Definition
A ground reference maneuver in which the airplane is flown in a circular path of unchanging radius around a fixed point on the ground, requiring the pilot to continuously vary bank angle to compensate for the changing effect of wind on the airplane's ground track.
Plain English
Flying the airplane in a perfect circle around a chosen spot on the ground, keeping the same distance from that spot the whole way around. Because wind pushes the airplane more on some parts of the circle than others, the pilot has to keep adjusting how steeply the airplane is banked to hold that perfect circle.
Context Anchor
Used during ground reference maneuver training, especially in the Airplane Flying Handbook section on turns around a point.
Derivation
Radius comes from a Latin word meaning a spoke or ray from a center. That helps here because the airplane’s path is judged by its distance from the center point, like the distance from the hub of a wheel to its rim.
Why Pilots Care
Develops precise wind-drift correction and coordinated flight at low altitude, skills that transfer directly to traffic-pattern work, emergency landings, and safe maneuvering near the ground.
Analogy
Like pedaling a bicycle around a cone on a windy day—you lean more into the wind side so the circle stays the same size instead of being blown into an oval.
Grounding Statement
Picture one point on the ground as the center of a circle, and the airplane’s ground path as the circle drawn around it.
Intuition Check
The goal is not to hold the same bank angle all the way around.

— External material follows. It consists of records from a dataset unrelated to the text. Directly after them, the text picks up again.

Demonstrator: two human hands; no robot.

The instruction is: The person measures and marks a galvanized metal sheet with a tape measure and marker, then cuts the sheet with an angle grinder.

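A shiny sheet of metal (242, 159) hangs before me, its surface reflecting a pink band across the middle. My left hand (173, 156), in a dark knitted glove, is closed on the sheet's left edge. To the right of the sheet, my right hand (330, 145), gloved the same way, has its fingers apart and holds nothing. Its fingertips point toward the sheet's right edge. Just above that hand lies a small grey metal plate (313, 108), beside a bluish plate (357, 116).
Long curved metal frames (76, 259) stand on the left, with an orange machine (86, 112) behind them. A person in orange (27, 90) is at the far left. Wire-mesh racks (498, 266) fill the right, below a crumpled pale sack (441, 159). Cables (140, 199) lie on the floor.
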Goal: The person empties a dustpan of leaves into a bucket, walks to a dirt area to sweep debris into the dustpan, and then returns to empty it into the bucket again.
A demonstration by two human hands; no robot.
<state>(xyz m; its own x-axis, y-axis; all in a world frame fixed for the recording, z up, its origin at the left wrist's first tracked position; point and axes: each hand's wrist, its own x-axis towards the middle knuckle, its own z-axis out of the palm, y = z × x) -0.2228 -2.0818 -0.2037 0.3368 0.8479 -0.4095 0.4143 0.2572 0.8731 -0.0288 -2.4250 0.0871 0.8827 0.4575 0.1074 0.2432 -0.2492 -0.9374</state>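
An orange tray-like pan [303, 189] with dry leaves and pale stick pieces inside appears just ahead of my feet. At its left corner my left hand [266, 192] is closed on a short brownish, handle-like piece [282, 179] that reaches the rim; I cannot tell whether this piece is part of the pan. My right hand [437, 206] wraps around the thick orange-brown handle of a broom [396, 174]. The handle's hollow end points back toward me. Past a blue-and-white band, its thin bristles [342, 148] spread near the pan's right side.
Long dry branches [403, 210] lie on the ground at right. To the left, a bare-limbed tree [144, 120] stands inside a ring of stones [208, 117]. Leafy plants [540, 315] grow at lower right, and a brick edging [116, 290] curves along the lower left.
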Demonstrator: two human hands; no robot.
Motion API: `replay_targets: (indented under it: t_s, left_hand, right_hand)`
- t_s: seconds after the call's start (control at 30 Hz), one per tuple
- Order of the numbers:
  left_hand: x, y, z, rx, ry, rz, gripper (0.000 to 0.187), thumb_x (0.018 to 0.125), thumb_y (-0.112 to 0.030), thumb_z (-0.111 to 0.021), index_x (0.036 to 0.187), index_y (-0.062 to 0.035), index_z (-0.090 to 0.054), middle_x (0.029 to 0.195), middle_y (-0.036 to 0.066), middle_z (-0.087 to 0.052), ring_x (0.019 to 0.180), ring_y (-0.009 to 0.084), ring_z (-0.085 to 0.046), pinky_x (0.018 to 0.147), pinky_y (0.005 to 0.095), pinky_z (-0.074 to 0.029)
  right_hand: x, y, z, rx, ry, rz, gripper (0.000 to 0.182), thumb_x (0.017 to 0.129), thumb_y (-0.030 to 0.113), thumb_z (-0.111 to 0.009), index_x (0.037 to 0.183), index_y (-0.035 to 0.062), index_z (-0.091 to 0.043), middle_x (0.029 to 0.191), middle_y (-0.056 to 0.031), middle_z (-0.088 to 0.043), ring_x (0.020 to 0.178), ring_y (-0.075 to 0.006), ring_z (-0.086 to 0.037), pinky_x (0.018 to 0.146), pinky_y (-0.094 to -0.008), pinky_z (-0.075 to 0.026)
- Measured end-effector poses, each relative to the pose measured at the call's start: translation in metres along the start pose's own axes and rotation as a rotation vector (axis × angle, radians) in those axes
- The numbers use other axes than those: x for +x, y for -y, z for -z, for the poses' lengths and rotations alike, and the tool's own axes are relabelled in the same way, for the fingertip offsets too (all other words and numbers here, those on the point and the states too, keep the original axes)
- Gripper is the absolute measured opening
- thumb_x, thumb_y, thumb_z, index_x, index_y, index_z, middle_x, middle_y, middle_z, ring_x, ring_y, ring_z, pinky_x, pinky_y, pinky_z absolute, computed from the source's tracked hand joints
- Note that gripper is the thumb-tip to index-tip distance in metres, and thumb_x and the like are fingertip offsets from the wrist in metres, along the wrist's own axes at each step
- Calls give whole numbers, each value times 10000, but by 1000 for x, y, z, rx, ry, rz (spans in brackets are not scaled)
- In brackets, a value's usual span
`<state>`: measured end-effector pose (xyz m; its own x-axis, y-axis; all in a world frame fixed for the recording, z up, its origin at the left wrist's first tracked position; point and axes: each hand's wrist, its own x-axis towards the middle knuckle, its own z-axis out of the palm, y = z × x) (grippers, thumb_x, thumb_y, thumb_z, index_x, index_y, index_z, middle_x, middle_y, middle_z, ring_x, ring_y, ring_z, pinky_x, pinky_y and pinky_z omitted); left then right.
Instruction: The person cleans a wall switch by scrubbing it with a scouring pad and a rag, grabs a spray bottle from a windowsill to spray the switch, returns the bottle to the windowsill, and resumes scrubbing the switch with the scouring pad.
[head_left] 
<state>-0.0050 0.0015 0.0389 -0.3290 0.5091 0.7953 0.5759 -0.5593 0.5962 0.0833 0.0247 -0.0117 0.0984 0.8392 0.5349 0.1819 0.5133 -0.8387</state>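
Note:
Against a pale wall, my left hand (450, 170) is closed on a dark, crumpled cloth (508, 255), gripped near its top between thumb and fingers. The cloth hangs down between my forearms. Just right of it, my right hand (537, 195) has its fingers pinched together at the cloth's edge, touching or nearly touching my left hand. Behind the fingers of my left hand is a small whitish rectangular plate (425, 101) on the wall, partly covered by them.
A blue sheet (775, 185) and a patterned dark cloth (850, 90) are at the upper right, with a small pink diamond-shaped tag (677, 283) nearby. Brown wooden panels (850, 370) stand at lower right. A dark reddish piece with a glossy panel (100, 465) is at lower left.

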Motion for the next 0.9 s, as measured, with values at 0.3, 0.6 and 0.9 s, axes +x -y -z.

The goal is to hold the same distance from the ground point, so the bank and wind correction may need to change during the turn.
Example Sentence 1
The instructor demonstrated a constant radius turn around a single ground-based reference point by picking a silo and flying a steady circle around it, steepening the bank when the airplane was on the downwind side.
Example Sentence 2
With a direct crosswind, the pilot steepened the bank on the upwind side to hold the same distance from the reference point throughout the constant radius turn.